# HGVC to DVC conversion



## Dutchman (Apr 16, 2011)

We are thinking of purchasing a HGVC timeshare.  Compared to Marriott we like this program better.  My question has to do with exchanging points to DVC.  We like to vacation in different places, so the Hilton program appeals to use, BUT we like to visit Disney at least one every 2 years and stay on property.  Can someone give me some information on the point conversion from HGVC to DVC points? We are currently looking at how many points we need to purchase.  Any other information you feel is helpful would be appreciated.

Thanks


----------



## Rangerusa1111 (Apr 17, 2011)

*Hgvc - Dvc*

You would use RCI to trade into DVC with your HGVC points.  A 1BR would require 3400 points and and a two bedroom 4800 points to exchange into DVC.  You would be charged a $199.00 exchange fee for using RCI + $95.00 by Disney for use of their services.  We have had no problems getting a DVC trade when we have requested.  We own 7000 HGVC Platinum points which seems to be plenty for our yearly travels.


----------



## Dutchman (Apr 17, 2011)

Is there always a fee of 199.00 to transfer points to RCI from HGVC or is that DVC specific?


----------



## jdunn1 (Apr 17, 2011)

You may want to look into Worldmark.  Sooooo much cheaper than HGVC and better trading power in RCI.  No access to RCI points (which accounts for about one quarter or so of DVC deposits) but WM pull all weeks inventory even better than HGVC so you basically get what you want.

Buy in costs and dues are so cheap compared to HGVC but the quality of WM resorts does not exactly match HGVC.  WM resorts are mostly along the west coast, also.

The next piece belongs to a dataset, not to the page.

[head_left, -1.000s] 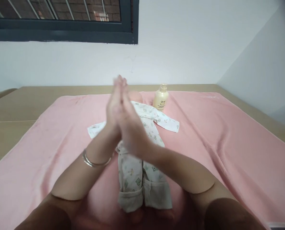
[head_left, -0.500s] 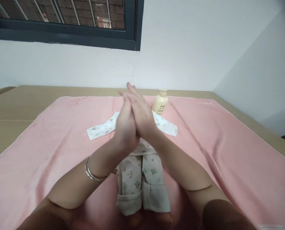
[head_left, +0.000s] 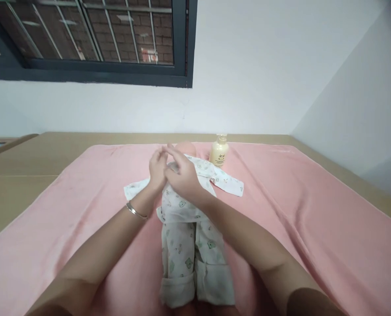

Worldmark trades through II, also so you can get both DVC and Marriott resorts in addition to HGVC, Hyatt and Four Seasons, etc...


----------



## alwysonvac (Apr 18, 2011)

jdunn1 said:


> No access to RCI points (which accounts for about one quarter or so of DVC deposits) but *WM pull all weeks inventory even better than HGVC* so you basically get what you want.



I own both HGVC and Worldmark. Granted I haven't been on RCI lately but unless something drastically changed recently, WM isn't better at pulling weeks in RCI weeks than HGVC. 

See this old thread regarding HGVC in RCI - http://www.tugbbs.com/forums/showthread.php?t=136650 (see post #12 for examples of sightings).


----------



## Talent312 (Apr 18, 2011)

Dutchman said:


> Is there always a fee of 199.00 to transfer points to RCI from HGVC or is that DVC specific?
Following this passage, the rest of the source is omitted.